Once the line containing "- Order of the" has been copied, stop; copy every line before it exactly, beginning with the first line of the material below.

DATA EXCERPT:
- - -
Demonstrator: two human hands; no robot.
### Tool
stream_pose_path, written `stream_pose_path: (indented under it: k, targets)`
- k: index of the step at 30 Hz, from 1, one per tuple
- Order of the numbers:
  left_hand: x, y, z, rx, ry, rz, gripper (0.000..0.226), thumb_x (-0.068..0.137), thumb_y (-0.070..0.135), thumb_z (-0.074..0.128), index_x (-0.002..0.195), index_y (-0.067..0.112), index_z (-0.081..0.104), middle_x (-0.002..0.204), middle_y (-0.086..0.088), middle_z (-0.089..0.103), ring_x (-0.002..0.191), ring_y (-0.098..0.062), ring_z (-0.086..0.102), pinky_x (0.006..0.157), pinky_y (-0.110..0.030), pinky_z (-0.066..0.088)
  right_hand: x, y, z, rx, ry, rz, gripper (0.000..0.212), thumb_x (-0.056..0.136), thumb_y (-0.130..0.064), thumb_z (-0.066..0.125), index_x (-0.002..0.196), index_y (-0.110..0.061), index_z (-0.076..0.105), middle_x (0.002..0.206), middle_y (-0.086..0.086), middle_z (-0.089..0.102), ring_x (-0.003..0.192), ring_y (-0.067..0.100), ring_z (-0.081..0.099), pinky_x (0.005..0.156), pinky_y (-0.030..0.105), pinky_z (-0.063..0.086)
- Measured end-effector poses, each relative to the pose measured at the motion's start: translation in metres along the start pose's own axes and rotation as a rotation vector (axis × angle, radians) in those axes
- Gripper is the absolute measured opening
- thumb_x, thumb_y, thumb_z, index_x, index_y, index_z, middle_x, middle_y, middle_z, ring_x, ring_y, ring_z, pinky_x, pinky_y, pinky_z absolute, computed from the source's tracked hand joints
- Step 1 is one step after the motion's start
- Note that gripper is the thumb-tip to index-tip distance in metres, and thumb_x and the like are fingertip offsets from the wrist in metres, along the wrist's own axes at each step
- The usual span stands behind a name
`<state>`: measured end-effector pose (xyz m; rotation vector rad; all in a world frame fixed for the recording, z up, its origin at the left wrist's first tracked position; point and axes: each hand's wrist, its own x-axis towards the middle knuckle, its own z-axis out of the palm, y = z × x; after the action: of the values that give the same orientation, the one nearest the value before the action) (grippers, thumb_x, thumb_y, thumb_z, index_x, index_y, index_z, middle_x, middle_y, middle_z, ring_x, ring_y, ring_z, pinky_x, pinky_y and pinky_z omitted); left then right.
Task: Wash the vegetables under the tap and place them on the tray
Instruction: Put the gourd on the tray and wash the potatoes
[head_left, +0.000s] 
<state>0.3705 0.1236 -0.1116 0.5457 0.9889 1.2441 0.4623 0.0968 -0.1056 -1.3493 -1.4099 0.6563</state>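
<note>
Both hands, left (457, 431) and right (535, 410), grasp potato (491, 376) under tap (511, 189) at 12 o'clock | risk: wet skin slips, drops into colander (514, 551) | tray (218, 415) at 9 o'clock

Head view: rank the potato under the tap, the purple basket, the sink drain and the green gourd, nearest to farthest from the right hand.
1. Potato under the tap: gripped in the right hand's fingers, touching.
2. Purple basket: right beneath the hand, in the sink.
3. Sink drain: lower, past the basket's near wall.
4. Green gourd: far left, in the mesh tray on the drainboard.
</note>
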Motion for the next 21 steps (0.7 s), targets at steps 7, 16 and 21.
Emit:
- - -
RESPONSE AREA:
Demonstrator: two human hands; no robot.
### Tool
stream_pose_path, written `stream_pose_path: (indented under it: k, targets)`
- k: index of the step at 30 Hz, from 1, one per tuple
- Order of the numbers:

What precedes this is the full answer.